The full listing, copied exactly and free of pictures, is the expected reply.

------------------------

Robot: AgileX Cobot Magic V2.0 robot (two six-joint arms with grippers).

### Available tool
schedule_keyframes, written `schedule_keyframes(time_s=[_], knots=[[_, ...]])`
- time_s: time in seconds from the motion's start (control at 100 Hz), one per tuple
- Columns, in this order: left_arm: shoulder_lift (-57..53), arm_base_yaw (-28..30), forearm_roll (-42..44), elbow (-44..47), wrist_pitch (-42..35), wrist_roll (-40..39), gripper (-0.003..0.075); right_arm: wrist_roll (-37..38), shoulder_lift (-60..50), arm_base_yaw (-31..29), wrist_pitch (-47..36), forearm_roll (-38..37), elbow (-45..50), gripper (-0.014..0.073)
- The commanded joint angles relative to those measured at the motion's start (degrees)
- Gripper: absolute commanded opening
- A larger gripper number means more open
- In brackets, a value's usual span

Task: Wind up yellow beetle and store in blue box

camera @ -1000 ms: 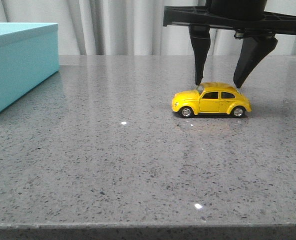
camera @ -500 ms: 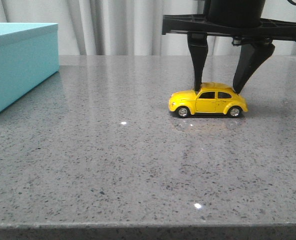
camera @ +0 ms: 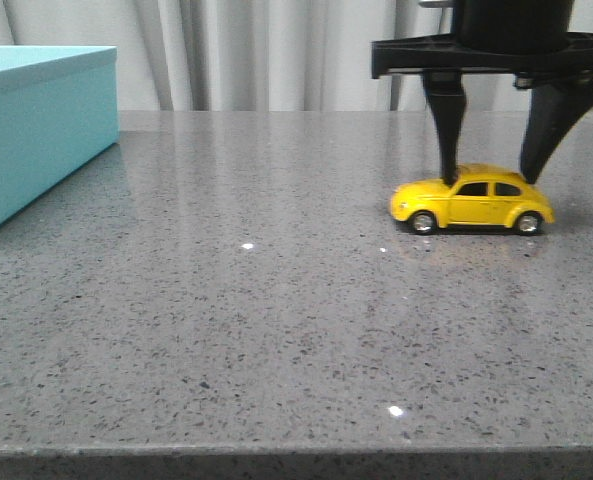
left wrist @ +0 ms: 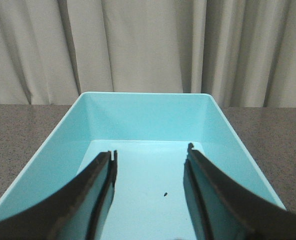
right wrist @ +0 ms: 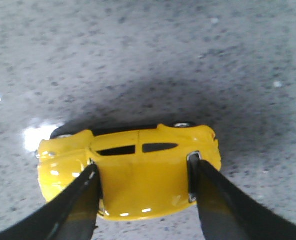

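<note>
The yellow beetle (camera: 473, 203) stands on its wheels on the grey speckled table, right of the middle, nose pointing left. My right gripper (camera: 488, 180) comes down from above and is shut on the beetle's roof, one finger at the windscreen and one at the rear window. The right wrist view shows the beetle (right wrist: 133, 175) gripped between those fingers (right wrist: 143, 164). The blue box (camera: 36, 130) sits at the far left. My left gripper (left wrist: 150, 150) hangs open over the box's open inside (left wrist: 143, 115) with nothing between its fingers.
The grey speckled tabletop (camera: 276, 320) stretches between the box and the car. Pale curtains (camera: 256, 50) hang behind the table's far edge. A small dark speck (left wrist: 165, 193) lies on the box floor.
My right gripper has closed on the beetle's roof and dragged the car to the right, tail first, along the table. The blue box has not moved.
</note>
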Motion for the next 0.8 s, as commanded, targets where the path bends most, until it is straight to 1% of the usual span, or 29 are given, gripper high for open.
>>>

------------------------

**Output of the exercise**
Robot: AgileX Cobot Magic V2.0 robot (two six-joint arms with grippers).

### Available tool
schedule_keyframes, written `schedule_keyframes(time_s=[_], knots=[[_, ...]])`
- time_s: time in seconds from the motion's start (control at 100 Hz), one per tuple
- Columns, in this order: left_arm: shoulder_lift (-57..53), arm_base_yaw (-28..30), forearm_roll (-42..44), elbow (-44..47), wrist_pitch (-42..35), wrist_roll (-40..39), gripper (-0.003..0.075); right_arm: wrist_roll (-37..38), shoulder_lift (-60..50), arm_base_yaw (-31..29), wrist_pitch (-47..36), forearm_roll (-38..37), elbow (-45..50), gripper (-0.014..0.073)
- The commanded joint angles relative to those measured at the motion's start (degrees)
- Gripper: absolute commanded opening
- A larger gripper number means more open
- In brackets, a value's usual span

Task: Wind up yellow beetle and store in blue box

camera @ -1000 ms: 
camera @ -500 ms: 
camera @ +0 ms: 
left wrist @ +0 ms: 
right wrist @ +0 ms: 

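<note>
The yellow beetle (camera: 473, 203) stands on its wheels on the grey speckled table, right of the middle, nose pointing left. My right gripper (camera: 488, 180) comes down from above and is shut on the beetle's roof, one finger at the windscreen and one at the rear window. The right wrist view shows the beetle (right wrist: 133, 175) gripped between those fingers (right wrist: 143, 164). The blue box (camera: 36, 130) sits at the far left. My left gripper (left wrist: 150, 150) hangs open over the box's open inside (left wrist: 143, 115) with nothing between its fingers.
The grey speckled tabletop (camera: 276, 320) stretches between the box and the car. Pale curtains (camera: 256, 50) hang behind the table's far edge. A small dark speck (left wrist: 165, 193) lies on the box floor.
My right gripper has closed on the beetle's roof and dragged the car to the right, tail first, along the table. The blue box has not moved.
</note>
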Motion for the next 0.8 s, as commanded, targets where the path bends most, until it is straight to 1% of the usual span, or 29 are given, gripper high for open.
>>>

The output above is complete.